▸ WORK TO BE COMPLETED
Go through the records and extract every line with the word "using".

▸ Items from a dataset
=== Begin Enclosure ===

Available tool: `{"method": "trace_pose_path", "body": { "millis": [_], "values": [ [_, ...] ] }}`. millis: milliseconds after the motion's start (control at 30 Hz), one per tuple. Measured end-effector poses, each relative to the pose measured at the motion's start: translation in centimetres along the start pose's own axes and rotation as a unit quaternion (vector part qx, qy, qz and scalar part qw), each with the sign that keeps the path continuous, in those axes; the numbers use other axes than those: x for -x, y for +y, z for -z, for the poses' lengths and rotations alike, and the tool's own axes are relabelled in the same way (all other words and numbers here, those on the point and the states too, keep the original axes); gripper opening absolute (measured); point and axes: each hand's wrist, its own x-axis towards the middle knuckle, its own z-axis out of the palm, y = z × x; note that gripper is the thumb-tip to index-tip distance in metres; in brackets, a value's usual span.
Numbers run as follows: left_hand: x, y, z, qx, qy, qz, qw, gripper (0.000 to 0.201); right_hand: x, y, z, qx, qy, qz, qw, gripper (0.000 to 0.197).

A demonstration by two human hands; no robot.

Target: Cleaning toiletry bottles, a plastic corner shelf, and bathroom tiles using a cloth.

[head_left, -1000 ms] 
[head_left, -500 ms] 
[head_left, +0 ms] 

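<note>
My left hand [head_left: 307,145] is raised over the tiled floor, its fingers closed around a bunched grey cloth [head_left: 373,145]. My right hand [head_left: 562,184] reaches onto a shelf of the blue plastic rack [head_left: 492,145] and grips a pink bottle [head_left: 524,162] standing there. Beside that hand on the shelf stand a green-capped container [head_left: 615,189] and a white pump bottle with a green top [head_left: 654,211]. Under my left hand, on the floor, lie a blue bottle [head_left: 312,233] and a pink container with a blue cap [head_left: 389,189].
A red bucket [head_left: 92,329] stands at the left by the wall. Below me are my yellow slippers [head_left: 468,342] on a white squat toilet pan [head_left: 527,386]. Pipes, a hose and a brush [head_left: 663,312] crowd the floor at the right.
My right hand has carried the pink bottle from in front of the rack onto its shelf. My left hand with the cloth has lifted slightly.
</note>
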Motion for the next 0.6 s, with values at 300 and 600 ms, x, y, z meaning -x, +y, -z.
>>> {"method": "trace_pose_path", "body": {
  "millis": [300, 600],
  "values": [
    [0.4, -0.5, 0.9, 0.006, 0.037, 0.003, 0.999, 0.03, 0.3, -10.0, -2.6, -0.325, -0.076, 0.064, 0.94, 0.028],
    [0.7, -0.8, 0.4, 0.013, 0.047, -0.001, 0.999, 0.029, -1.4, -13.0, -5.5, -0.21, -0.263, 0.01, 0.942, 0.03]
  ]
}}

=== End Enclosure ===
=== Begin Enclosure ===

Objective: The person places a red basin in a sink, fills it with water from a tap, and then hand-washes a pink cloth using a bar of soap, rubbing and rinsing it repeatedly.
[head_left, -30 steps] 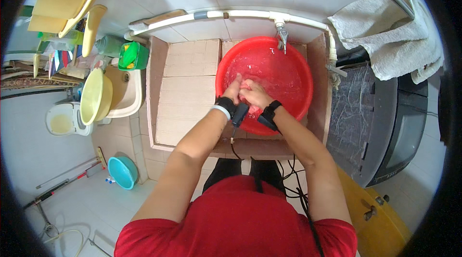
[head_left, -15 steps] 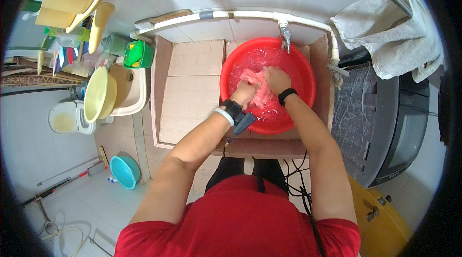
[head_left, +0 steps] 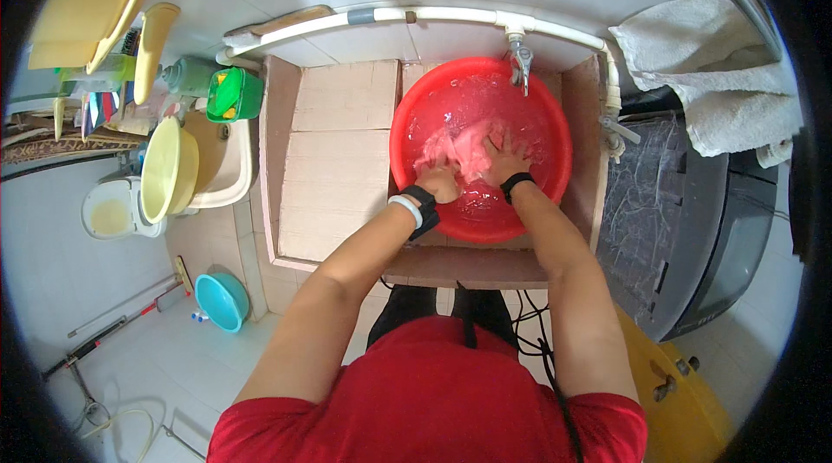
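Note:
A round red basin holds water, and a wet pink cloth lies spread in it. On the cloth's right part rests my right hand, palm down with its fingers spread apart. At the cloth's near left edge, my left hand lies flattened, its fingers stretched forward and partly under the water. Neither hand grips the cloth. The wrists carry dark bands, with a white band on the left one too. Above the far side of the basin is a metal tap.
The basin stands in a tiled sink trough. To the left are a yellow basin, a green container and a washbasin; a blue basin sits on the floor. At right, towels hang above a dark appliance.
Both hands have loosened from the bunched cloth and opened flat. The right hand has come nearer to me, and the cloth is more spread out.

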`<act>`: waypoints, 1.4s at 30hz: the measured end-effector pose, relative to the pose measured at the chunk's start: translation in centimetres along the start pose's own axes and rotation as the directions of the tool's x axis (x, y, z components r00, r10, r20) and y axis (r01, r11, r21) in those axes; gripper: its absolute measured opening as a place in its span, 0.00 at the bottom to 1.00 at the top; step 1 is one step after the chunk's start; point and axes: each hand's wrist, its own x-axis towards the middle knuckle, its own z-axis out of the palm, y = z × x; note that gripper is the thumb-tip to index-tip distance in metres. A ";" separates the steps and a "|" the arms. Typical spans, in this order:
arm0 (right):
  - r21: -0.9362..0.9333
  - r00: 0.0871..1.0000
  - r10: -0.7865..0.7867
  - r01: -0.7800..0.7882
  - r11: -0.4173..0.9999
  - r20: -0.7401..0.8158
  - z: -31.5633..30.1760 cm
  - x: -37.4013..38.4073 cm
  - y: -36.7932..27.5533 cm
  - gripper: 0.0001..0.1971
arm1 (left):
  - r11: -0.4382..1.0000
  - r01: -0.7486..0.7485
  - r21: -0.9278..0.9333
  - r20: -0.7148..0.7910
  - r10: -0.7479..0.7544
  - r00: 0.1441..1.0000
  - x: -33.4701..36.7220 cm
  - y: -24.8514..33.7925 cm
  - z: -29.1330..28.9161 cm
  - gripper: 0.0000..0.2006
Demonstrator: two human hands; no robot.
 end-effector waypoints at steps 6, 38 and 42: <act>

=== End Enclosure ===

▸ ANSWER BOX
Target: Cleaning toiletry bottles, a plastic corner shelf, and bathroom tiles using a cloth.
Objective: The person places a red basin in a sink, fills it with water from a tap, and then hand-washes a pink cloth using a bar of soap, rubbing and rinsing it repeatedly.

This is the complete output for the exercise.